Parameter Estimation#
This tutorial demonstrates how to estimate unknown model parameters from
experimental data using discopt.estimate. The estimation is formulated as
a weighted least-squares NLP and solved with discopt’s NLP solvers, with
exact gradients and Hessians via JAX autodiff.
Key concepts:
Define an
Experimentthat builds a discopt model with labeled unknowns and responsesestimate_parameters()solves the weighted least-squares problemEstimationResultprovides parameter estimates, covariance, confidence intervals, and the Fisher Information Matrix
For background on nonlinear parameter estimation, see [Bard, 1974] and [Biegler, 2010].
import os
os.environ["JAX_PLATFORMS"] = "cpu"
os.environ["JAX_ENABLE_X64"] = "1"
import discopt.modeling as dm
import matplotlib.pyplot as plt
import numpy as np
from discopt.estimate import Experiment, ExperimentModel, estimate_parameters
1. Simple curve fitting: exponential decay#
Consider the model \(y = A \exp(-k t)\) with unknown parameters \(A\) (amplitude) and \(k\) (rate constant).

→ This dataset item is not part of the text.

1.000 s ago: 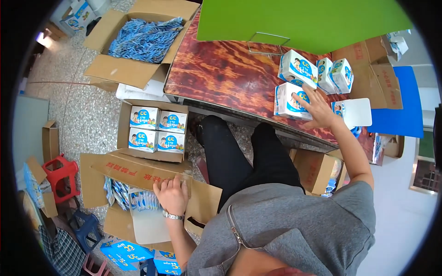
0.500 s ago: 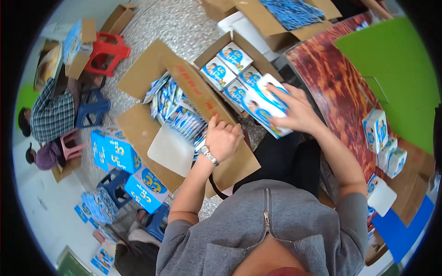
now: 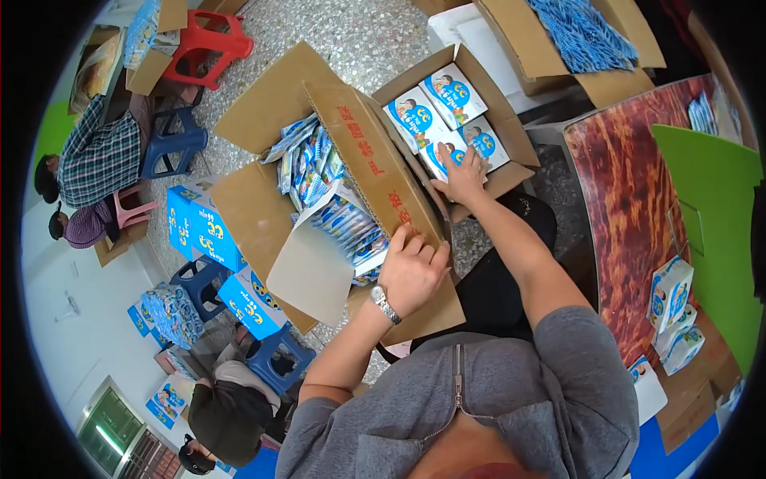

We have noisy measurements at several time points.
# Ground truth and synthetic data
A_true, k_true = 5.0, 0.3
t_data = np.array([0.5, 1.0, 2.0, 4.0, 6.0, 8.0, 10.0])
np.random.seed(42)
y_data = A_true * np.exp(-k_true * t_data) + 0.05 * np.random.randn(len(t_data))
plt.plot(t_data, y_data, "ko", label="Observed data")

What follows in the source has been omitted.